Mendoza’s team found no fire, just smoke and drenched batteries from the facility’s fire suppression system. Vistra asked the firefighters to remain on standby, which they did for six days.
Now, only nine months into operation and less than three weeks after Vistra cut the ribbon on an expansion, most of the largest battery storage facility in the world has gone dormant with no timeline for a return. An investigation is underway and details remain vague. Although the company has maintained its intention is to reopen the facility, they have made no guarantees.
“We are confident it is a matter of when, not if, the facility returns to service. However, speed is not our goal here – safety is,” says Meranda Cohn, spokesperson for Texas-based Vistra. “We expect not only to repair the facility and bring it back into operation but also to improve it so this does not reoccur.”
Vistra’s Moss Landing plant houses two battery storage facilities.

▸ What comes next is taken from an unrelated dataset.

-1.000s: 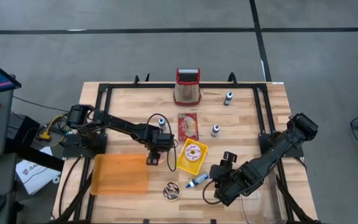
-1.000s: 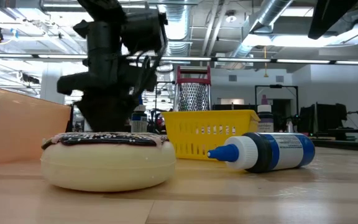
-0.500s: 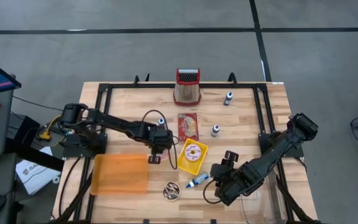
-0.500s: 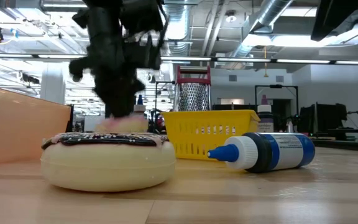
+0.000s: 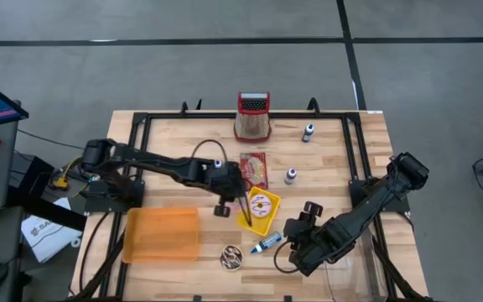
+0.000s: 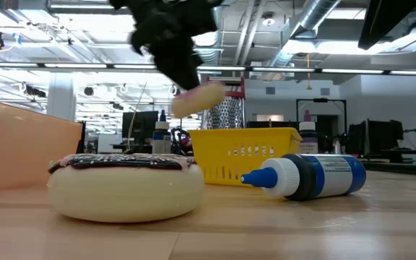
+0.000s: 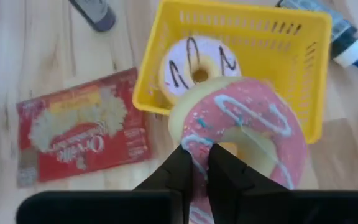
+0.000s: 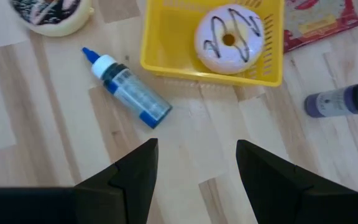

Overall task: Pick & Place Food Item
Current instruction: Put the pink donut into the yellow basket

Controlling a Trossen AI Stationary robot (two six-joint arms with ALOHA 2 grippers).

The incident occurred at the 300-megawatt facility, which opened in December 2020. The separate, 100-megawatt battery storage facility that opened Aug. 19 was unharmed and remains in operation.
Battery storage is one of the largest question marks in the global push toward a carbon-free and renewable energy future. Oil and gas can be captured and stored in physical barrels over long periods of time for future use. If solar and wind power are to be used at nighttime or during windless days, the energy has to be stored in batteries.